Quote exactly the lines spanning from the top of the data below to the line that contains "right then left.", including both.
• • • • • • •
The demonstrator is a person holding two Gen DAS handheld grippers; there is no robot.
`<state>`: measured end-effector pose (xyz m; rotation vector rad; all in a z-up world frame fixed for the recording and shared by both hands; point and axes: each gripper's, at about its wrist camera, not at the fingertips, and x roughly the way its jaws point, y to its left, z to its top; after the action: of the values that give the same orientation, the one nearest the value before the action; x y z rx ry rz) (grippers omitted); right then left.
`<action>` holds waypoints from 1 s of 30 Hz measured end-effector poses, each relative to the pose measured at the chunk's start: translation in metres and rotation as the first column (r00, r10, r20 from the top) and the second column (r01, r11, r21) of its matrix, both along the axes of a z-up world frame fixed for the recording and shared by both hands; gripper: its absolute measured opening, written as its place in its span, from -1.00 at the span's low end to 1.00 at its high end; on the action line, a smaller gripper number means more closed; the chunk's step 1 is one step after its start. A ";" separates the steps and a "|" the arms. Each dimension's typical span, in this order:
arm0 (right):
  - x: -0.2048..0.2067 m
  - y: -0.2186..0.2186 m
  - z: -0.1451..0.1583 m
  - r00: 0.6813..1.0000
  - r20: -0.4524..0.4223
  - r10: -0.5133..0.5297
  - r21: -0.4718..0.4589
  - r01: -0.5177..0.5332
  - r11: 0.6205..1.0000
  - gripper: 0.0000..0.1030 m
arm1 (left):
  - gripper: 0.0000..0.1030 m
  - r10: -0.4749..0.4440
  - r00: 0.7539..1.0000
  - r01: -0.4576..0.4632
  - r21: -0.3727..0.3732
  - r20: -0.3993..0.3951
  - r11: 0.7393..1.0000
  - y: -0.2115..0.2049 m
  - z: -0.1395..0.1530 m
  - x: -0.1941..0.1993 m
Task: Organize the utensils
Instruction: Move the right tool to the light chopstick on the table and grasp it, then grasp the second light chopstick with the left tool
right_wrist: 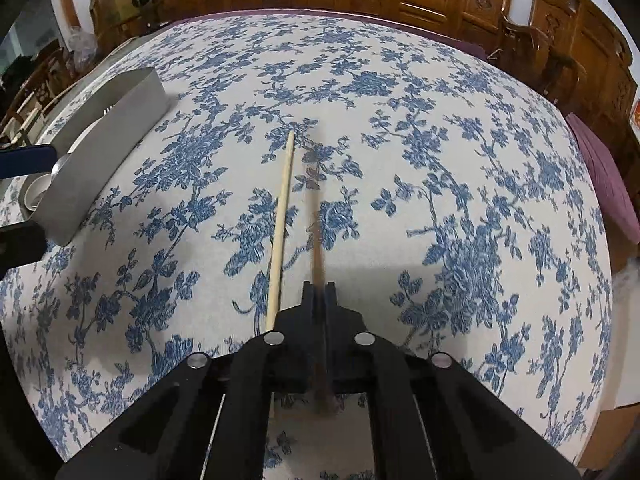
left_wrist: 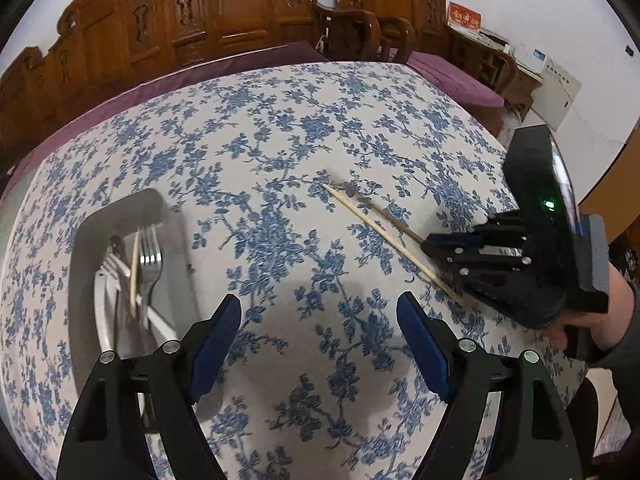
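A grey tray (left_wrist: 84, 232) at the left of the table holds metal forks (left_wrist: 149, 258), a white utensil (left_wrist: 102, 312) and a light wooden chopstick (left_wrist: 134, 276). My left gripper (left_wrist: 320, 332) is open and empty, just right of the tray. My right gripper (right_wrist: 319, 286) is shut on a dark brown chopstick (right_wrist: 316, 224), which is blurred and points forward; it also shows in the left wrist view (left_wrist: 394, 222). A light wooden chopstick (right_wrist: 282, 224) lies on the cloth just left of it, also seen in the left wrist view (left_wrist: 384, 232). The tray (right_wrist: 104, 152) sits at far left.
The table wears a blue floral cloth (left_wrist: 280, 152). Carved wooden chairs (left_wrist: 200, 16) stand along the far side, with purple cushions (left_wrist: 452, 76). A white bowl (right_wrist: 34, 194) sits by the tray's near end. The table edge falls away at right.
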<state>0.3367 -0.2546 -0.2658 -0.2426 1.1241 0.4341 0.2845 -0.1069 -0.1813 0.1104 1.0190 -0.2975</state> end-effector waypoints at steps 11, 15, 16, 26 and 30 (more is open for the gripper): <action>-0.027 -0.054 0.016 0.995 0.013 -0.099 0.083 0.098 0.992 -0.90 | 0.49 0.009 0.999 -0.009 0.014 -0.040 1.000 -0.053 -0.029 0.031; -0.036 -0.067 0.023 0.992 0.027 -0.121 0.095 0.118 0.989 -0.90 | 0.49 0.022 0.997 -0.020 0.030 -0.068 0.999 -0.073 -0.043 0.043; -0.038 -0.070 0.025 0.992 0.031 -0.124 0.096 0.121 0.988 -0.90 | 0.49 0.024 0.997 -0.022 0.032 -0.073 0.999 -0.076 -0.046 0.045; -0.048 -0.087 0.032 0.986 0.044 -0.159 0.117 0.153 0.981 -0.89 | 0.41 0.041 0.995 -0.032 0.094 -0.094 0.995 -0.101 -0.066 0.056; -0.052 -0.085 0.035 0.986 0.048 -0.160 0.118 0.153 0.981 -0.89 | 0.24 0.045 0.993 -0.035 0.099 -0.108 0.995 -0.102 -0.072 0.056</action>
<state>0.2849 -0.3400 -0.2309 -0.0656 1.0497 0.3479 0.3410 -0.2088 -0.2536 0.1624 1.1442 -0.2194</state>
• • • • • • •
Reply to the task:
The demonstrator is a person holding two Gen DAS handheld grippers; there is no robot.
`<state>`: measured end-effector pose (xyz m; rotation vector rad; all in a z-up world frame fixed for the recording and shared by both hands; point and axes: each gripper's, at about its wrist camera, not at the fingertips, and x roughly the way its jaws point, y to its left, z to its top; after the action: of the values that give the same orientation, the one nearest the value before the action; x y z rx ry rz) (grippers omitted); right then left.

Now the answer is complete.